The comical is assuming that anything is left over by that point. Major OR minor. Particularly major, and minor is not in their purview, because they are concerned with the structure of the language, punctuation, and spelling. The focus is NOT on the plot.
The focus is on presenting a MS without errors. Errors of any kind. You sound as though there are a group of proofreaders who are controlled by a militant union. "DON'T DO ANYTHING EXCEPT...."

Mathew Reuther said:
Which would be why nothing major should get that far. If people have done their jobs that will never happen. Relying on a proofreader as some kind of "oh, they'll catch it" is a bad plan, and allows people further up the line to get complacent if they know it.
You live in a "nothing should world"? It must be nice. In the real world many things that shouldn't - do.

Mathew Reuther said:
And in THOSE instance where there IS NO EDITOR they are NOT a proofreader, they are an editor who has to take all of the steps (barring, perhaps, editing to strengthen the story which just goes out the window given the difficulties that entails) including proofreading. At that point it's also unfair to pay them a proofreader wage. (If you're paying them, you pay them as an editor, and editors work more, and are paid more. Your link demonstrates that fact admirably.)
What link?

You still have no concept of what a proficient proofreader does and is capable of doing. The primary difference between an editor and a proofreader (a trained one) is in authority.

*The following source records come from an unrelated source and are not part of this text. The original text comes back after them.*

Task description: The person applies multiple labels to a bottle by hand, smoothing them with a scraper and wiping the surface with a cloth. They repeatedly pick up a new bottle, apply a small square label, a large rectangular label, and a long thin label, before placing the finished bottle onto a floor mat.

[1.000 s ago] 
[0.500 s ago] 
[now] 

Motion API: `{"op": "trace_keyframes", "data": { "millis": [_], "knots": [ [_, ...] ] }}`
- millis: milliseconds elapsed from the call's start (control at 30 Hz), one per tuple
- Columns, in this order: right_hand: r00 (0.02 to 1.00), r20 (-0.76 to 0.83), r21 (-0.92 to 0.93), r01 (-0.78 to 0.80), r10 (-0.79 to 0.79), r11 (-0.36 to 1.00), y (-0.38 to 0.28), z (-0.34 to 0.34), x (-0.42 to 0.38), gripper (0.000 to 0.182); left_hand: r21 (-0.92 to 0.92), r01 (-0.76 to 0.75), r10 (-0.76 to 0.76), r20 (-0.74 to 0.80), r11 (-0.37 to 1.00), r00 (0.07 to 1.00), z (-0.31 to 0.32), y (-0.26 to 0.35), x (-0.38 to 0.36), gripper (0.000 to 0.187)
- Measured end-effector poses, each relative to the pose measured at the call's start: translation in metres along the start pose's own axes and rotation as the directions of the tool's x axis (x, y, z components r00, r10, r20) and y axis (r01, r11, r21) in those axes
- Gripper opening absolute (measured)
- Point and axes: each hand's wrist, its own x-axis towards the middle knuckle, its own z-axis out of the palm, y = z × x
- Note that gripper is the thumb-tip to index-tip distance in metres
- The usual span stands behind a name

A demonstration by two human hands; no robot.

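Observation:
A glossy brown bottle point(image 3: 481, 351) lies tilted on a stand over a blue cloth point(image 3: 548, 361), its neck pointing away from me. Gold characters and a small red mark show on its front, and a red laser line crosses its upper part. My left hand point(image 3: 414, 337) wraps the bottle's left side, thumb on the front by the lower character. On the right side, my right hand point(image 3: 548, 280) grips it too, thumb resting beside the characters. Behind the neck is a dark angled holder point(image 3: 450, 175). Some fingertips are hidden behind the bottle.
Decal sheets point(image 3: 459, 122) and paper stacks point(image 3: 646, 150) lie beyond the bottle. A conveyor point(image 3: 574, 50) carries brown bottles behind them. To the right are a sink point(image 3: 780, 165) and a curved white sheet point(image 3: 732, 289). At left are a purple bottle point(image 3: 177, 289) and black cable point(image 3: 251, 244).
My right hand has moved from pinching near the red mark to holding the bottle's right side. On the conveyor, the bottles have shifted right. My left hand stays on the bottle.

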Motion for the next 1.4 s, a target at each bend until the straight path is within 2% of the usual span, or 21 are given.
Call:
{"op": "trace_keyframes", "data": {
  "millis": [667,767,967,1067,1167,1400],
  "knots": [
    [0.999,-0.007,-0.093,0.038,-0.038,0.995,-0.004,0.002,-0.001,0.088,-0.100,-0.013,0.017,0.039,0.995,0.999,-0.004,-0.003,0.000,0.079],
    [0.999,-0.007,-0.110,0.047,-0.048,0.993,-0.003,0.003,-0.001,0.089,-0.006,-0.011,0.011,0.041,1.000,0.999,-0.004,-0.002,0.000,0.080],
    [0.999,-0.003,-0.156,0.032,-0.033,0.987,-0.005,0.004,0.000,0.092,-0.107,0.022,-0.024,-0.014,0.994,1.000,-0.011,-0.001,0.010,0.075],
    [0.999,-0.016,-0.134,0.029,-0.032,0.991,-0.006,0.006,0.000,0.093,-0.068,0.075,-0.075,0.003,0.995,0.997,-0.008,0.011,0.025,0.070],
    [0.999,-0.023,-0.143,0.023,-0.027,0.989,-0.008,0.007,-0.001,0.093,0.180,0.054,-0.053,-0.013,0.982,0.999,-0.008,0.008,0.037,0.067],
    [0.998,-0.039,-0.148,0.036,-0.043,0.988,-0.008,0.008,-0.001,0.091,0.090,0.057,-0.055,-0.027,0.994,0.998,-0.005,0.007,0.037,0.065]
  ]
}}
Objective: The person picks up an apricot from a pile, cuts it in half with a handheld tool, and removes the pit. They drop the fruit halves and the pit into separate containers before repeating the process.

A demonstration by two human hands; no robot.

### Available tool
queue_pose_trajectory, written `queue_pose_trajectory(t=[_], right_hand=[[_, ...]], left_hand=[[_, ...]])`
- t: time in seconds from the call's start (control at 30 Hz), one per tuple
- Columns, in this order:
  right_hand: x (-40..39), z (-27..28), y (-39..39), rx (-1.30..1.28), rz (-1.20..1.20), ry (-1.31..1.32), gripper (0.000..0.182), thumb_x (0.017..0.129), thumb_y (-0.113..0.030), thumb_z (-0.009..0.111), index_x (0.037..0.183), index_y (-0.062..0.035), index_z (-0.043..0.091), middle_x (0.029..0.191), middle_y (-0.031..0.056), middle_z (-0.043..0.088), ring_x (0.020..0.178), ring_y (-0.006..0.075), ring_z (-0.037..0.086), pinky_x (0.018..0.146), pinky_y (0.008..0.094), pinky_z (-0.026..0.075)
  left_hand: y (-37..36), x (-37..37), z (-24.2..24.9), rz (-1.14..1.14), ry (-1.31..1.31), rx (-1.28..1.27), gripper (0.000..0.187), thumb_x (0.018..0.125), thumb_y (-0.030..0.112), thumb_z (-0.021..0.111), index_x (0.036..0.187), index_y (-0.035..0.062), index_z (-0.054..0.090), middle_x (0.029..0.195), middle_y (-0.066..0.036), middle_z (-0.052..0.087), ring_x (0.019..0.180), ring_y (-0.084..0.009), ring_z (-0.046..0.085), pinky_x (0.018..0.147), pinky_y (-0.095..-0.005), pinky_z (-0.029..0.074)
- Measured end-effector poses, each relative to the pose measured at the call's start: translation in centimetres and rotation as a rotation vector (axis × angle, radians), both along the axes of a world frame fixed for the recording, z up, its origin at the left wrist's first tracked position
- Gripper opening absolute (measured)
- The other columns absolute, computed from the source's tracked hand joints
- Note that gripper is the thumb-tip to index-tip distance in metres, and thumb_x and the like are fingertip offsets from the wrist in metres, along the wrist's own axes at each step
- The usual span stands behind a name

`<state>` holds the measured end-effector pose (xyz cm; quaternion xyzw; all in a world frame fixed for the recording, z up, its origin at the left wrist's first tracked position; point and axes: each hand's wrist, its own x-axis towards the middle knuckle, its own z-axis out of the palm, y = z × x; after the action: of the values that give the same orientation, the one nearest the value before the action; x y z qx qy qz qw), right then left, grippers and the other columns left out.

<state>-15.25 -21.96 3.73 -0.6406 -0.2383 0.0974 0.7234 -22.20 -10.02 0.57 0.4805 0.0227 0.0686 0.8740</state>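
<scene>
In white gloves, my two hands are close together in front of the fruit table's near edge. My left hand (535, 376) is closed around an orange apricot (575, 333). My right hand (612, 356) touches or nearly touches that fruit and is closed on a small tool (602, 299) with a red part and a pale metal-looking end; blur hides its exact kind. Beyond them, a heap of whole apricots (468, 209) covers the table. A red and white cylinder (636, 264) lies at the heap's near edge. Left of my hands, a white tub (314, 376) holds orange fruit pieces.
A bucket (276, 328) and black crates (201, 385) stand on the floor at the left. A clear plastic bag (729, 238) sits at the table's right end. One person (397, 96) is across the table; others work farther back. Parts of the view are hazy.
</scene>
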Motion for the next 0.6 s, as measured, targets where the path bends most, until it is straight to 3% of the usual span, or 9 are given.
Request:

A proofreader can find fault, but not fix it.

Mathew Reuther said:
I am thrilled for you that you have been able to find people who are talented and capable. But they're not proofreaders if you're skipping your editors. They're editors you're stiffing for pay and recognition. If they are catching things that your editors are missing, then you're overpaying the editors.
Ok, you have decided that our firm is both "stiffing" editors and overpaying them. Wow. How do you do that? With an imagination like that you should be a writer. Of course you will need a very competent proofreader. (To remove possible actionable defamation etc.)